ARUSBAWAH.CO - Dugaan kasus child grooming yang menyeret oknum guru SMK Negeri 3 Samarinda kini bergulir ke tahap pemeriksaan Inspektorat dan Badan Kepegawaian Daerah (BKD) Kaltim.
Untuk diketahui, child grooming merupakan praktik manipulasi yang dilakukan oleh orang dewasa untuk membangun kedekatan dan kepercayaan dengan anak secara bertahap, dengan tujuan mengeksploitasi atau melakukan kekerasan seksual.
Modus ini kerap diawali dengan pemberian perhatian, pujian, atau hadiah, lalu berkembang menjadi komunikasi yang bersifat pribadi dan dirahasiakan, sehingga korban merasa terikat secara emosional dan sulit menyadari atau melaporkan tindakan yang dialaminya.
Plt. Kepala Dinas Pendidikan dan Kebudayaan (Disdikbud) Kaltim, Armin, mengatakan pihaknya telah menerima laporan dari tim Disdikbud yang turun langsung ke sekolah dan segera menindaklanjutinya.
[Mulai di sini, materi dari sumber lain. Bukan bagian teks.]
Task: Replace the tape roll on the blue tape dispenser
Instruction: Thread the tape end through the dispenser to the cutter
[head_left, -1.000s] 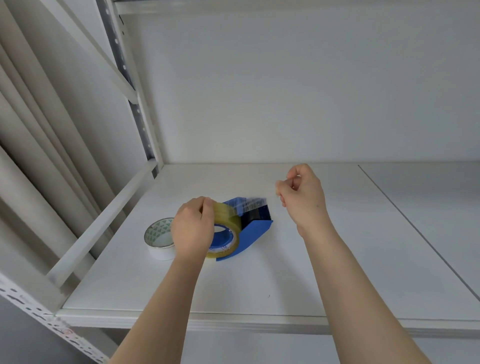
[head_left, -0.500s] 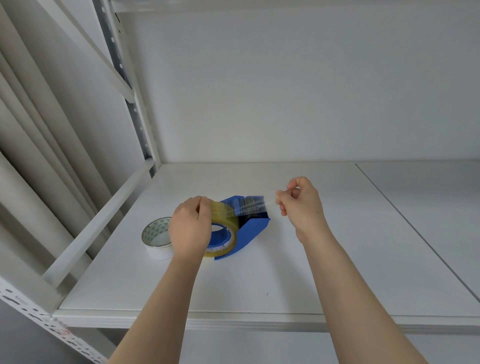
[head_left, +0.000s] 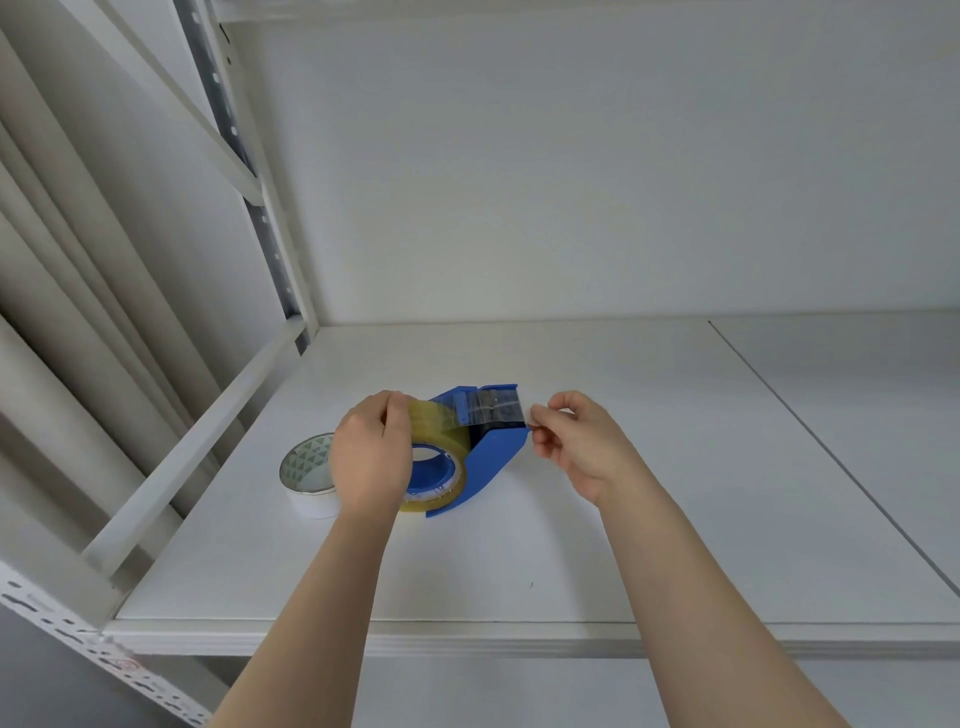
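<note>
r hand (head_left: 576, 447) has come down w/ the tape end, fingers pinched on it, strip now over blue dispenser (head_left: 488, 447) head. l hand (head_left: 371, 457) fingers clamped on clear roll (head_left: 441, 452), seated in dispenser on shelf (head_left: 623, 545); threading prob nearly done. white roll (head_left: 306, 475) lies beside.

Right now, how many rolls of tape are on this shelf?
2. The clear tape roll sits on the blue tape dispenser, steadied by the left hand. The white tape roll lies flat just left of that hand. No others show.
</note>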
"Mudah-mudahan paling lambat hari Senin sudah masuk surat ke BKD, karena lagi dibuatkan surat ke BKD sama Inspektorat untuk menindaklanjuti," jelas Armin kepada Arusbawah.co, Kamis (19/2/2026).
Ia menegaskan, penonaktifan tersebut dilakukan sembari menunggu hasil pemeriksaan lebih lanjut.
Menurutnya, terdapat dugaan kuat adanya pelanggaran etika dan moral sebagai pendidik.